### What the exercise asks
Would you repeat the listing below exactly, with no pictures in it?

### Dataset section
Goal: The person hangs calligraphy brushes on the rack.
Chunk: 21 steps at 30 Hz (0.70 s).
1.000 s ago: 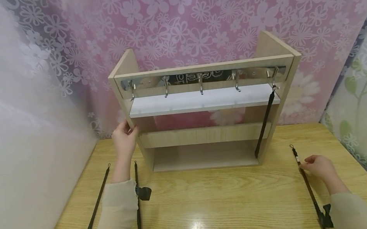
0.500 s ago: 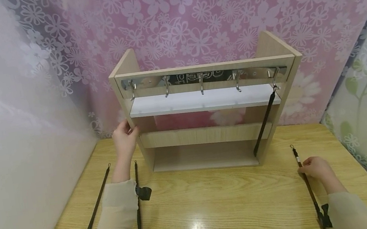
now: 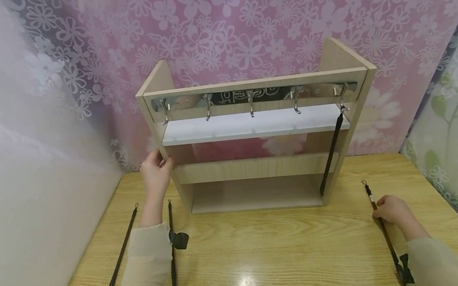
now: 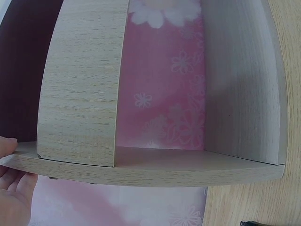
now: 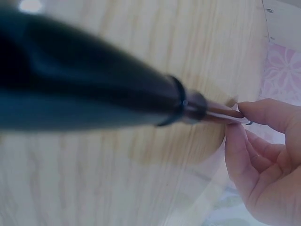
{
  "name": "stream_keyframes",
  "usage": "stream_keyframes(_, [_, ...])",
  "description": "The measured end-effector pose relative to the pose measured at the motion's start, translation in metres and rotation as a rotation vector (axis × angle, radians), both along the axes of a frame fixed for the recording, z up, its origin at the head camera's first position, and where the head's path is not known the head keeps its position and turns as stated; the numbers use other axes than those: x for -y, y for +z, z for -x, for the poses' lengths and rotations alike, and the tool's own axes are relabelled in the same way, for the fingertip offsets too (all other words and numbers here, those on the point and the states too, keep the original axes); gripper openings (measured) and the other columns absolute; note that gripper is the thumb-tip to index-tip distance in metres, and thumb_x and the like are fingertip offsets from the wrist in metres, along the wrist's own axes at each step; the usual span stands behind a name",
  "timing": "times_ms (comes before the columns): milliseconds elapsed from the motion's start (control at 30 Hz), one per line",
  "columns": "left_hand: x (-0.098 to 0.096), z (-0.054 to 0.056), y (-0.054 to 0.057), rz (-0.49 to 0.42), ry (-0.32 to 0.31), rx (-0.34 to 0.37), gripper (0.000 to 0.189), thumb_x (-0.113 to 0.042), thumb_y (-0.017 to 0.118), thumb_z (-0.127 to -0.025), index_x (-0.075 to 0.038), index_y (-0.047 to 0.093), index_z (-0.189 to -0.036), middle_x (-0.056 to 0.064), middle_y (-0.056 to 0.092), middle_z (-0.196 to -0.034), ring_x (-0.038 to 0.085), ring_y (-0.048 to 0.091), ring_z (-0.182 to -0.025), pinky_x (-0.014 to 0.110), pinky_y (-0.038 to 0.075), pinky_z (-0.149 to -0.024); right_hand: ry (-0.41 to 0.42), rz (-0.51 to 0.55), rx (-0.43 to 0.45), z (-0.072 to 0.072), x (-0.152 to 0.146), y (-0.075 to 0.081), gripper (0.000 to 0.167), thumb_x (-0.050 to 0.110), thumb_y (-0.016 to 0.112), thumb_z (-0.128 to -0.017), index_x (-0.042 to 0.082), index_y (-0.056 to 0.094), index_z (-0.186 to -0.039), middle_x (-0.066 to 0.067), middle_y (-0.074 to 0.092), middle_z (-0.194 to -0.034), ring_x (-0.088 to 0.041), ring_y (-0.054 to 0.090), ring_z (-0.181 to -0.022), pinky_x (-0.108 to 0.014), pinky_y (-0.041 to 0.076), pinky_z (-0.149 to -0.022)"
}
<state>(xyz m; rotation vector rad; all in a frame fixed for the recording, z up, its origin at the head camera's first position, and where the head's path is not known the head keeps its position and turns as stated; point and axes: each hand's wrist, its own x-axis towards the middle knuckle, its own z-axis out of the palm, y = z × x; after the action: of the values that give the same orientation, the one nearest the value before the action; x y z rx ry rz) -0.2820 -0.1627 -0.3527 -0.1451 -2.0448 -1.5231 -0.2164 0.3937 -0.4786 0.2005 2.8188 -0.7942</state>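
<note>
My left hand (image 3: 155,175) grips the left side panel of a small wooden shelf (image 3: 254,168), thumb on one face and fingers on the other, as the left wrist view also shows. My right hand (image 3: 394,211) pinches the brown handle of a calligraphy brush (image 3: 385,233) at the table's right side. In the right wrist view the brush's dark, tapered head (image 5: 94,84) looms blurred near the camera, while thumb and fingers hold the handle beyond it. A second brush (image 3: 331,155) hangs by its loop from the shelf's rightmost hook (image 3: 342,96), slanting downward.
Two more brushes lie on the left of the wooden table (image 3: 280,258): an outer brush (image 3: 123,255) and an inner brush (image 3: 173,277), partly behind the left sleeve. Several metal hooks line a shiny strip (image 3: 244,96). A flowered pink backdrop (image 3: 221,26) stands behind.
My right hand has shifted slightly left, its fingers now round the brush handle. The left hand stays on the shelf panel. The hanging brush's lower end sways slightly.
</note>
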Motion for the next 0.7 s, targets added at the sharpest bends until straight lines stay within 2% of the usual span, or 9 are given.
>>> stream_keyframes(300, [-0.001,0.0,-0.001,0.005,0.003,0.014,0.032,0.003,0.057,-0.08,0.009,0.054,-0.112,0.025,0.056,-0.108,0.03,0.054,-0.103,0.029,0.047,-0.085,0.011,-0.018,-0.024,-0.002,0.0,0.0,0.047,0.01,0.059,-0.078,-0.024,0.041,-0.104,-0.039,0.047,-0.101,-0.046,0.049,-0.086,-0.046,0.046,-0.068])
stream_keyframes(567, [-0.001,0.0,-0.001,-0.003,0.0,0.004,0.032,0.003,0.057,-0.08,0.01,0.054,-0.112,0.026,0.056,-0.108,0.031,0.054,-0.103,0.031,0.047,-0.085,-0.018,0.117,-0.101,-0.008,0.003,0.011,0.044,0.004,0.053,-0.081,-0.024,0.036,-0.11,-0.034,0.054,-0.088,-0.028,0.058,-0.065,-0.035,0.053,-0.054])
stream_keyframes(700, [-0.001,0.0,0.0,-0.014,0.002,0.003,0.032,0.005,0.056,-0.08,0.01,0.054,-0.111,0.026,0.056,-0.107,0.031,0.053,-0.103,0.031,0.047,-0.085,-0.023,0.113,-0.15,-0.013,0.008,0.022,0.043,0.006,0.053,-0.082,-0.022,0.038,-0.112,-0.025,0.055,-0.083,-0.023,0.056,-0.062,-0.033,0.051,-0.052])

### Finished task
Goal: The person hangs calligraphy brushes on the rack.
Chunk: 21 steps at 30 Hz (0.70 s).
1.000 s ago: 
0.500 s ago: 
now: 
now: 
now: 
{
  "name": "stream_keyframes",
  "usage": "stream_keyframes(_, [_, ...])",
  "description": "The measured end-effector pose relative to the pose measured at the motion's start, translation in metres and rotation as a rotation vector (axis × angle, radians), both along the axes of a frame fixed for the recording, z up, its origin at the head camera's first position, and where the head's path is not known the head keeps its position and turns as stated; the numbers use other axes than those: x for -y, y for +z, z for -x, for the poses' lengths and rotations alike, and the tool's own axes are relabelled in the same way, for the fingertip offsets too (all other words and numbers here, those on the point and the states too, keep the original axes); gripper openings (measured) and the other columns absolute; note that gripper is the thumb-tip to index-tip distance in metres, and thumb_x and the like are fingertip offsets from the wrist in metres, along the wrist's own axes at each step; the usual span stands behind a name",
  "timing": "times_ms (comes before the columns): milliseconds elapsed from the motion's start (control at 30 Hz), one per line",
  "columns": "left_hand: x (-0.098 to 0.096), z (-0.054 to 0.056), y (-0.054 to 0.057), rz (-0.49 to 0.42), ry (-0.32 to 0.31), rx (-0.34 to 0.37), gripper (0.000 to 0.189), thumb_x (-0.113 to 0.042), thumb_y (-0.017 to 0.118), thumb_z (-0.127 to -0.025), index_x (-0.075 to 0.038), index_y (-0.047 to 0.093), index_z (-0.189 to -0.036), middle_x (-0.056 to 0.064), middle_y (-0.056 to 0.092), middle_z (-0.196 to -0.034), ring_x (-0.038 to 0.085), ring_y (-0.048 to 0.091), ring_z (-0.182 to -0.025), pinky_x (-0.014 to 0.110), pinky_y (-0.038 to 0.075), pinky_z (-0.149 to -0.024); right_hand: ry (-0.41 to 0.42), rz (-0.51 to 0.55), rx (-0.43 to 0.45), z (-0.072 to 0.072), x (-0.152 to 0.146), y (-0.075 to 0.081), gripper (0.000 to 0.167), thumb_x (-0.050 to 0.110), thumb_y (-0.016 to 0.112), thumb_z (-0.128 to -0.017), index_x (-0.042 to 0.082), index_y (-0.056 to 0.094), index_z (-0.186 to -0.039), middle_x (-0.066 to 0.067), middle_y (-0.074 to 0.092), middle_z (-0.194 to -0.034), ring_x (-0.088 to 0.041), ring_y (-0.054 to 0.090), ring_z (-0.181 to -0.022), pinky_x (-0.108 to 0.014), pinky_y (-0.041 to 0.076), pinky_z (-0.149 to -0.022)"
}
<state>(xyz m; rotation vector rad; all in a frame fixed for the recording, z up, its origin at the head camera's first position, and where the head's path is not known the head keeps its position and turns as stated; point and axes: each hand's wrist, its own x-axis towards the middle knuckle, its own z-axis out of the palm, y = z × x; after the action: of the values that give the same orientation, the one nearest the value before the action; x y z rx ry rz) -0.2820 -0.1627 -0.3527 -0.1451 -2.0448 -1.5231 -0.2164 0.3937 -0.4786 0.2005 2.8188 -0.7942</state>
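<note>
My left hand (image 3: 155,175) grips the left side panel of a small wooden shelf (image 3: 254,168), thumb on one face and fingers on the other, as the left wrist view also shows. My right hand (image 3: 394,211) pinches the brown handle of a calligraphy brush (image 3: 385,233) at the table's right side. In the right wrist view the brush's dark, tapered head (image 5: 94,84) looms blurred near the camera, while thumb and fingers hold the handle beyond it. A second brush (image 3: 331,155) hangs by its loop from the shelf's rightmost hook (image 3: 342,96), slanting downward.
Two more brushes lie on the left of the wooden table (image 3: 280,258): an outer brush (image 3: 123,255) and an inner brush (image 3: 173,277), partly behind the left sleeve. Several metal hooks line a shiny strip (image 3: 244,96). A flowered pink backdrop (image 3: 221,26) stands behind.
My right hand has shifted slightly left, its fingers now round the brush handle. The left hand stays on the shelf panel. The hanging brush's lower end sways slightly.
</note>
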Motion for the next 0.7 s, targets added at the sharpest bends until straight lines stay within 2% of the usual span, or 9 are given.
>>> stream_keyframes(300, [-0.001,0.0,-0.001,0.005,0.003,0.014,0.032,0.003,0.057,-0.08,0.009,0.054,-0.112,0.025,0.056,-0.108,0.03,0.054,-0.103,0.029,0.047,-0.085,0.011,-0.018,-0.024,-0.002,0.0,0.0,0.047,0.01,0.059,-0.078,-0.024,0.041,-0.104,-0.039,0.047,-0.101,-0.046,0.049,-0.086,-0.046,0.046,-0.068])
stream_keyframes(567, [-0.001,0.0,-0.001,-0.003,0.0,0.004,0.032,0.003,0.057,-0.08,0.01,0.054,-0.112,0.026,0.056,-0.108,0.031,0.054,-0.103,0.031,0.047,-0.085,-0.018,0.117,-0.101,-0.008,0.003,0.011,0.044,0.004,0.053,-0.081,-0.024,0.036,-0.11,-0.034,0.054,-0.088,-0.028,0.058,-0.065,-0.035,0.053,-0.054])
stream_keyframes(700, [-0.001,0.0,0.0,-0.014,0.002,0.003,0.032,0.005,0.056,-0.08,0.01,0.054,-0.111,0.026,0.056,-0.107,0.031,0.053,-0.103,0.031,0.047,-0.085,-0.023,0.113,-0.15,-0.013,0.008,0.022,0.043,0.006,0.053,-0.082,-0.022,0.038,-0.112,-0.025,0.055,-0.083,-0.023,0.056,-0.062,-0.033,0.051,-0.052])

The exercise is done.